[EXERCISE REQUIREMENTS] Give back the full data, unchanged and complete.

[DATA EXTRACT]
>>>
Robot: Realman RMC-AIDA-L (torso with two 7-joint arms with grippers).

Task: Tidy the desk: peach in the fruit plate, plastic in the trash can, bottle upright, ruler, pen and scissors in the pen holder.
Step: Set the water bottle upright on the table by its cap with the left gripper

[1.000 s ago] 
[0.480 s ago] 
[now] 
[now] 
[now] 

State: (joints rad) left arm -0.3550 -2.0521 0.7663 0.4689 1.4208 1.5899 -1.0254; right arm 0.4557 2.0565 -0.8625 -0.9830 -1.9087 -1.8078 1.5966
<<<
[ANSWER BOX]
Robot: Realman RMC-AIDA-L (torso with two 7-joint arms with grippers).

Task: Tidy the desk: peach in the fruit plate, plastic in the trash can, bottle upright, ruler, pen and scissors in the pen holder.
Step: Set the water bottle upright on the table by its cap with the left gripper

[1.000 s ago] 
[0.480 s ago] 
[now] 
[now] 
[now] 

State: (joints rad) left arm -0.3550 -2.0521 0.7663 0.4689 1.4208 1.5899 -1.0254; right arm 0.4557 2.0565 -0.8625 -0.9830 -1.9087 -1.8078 1.5966

This output is complete.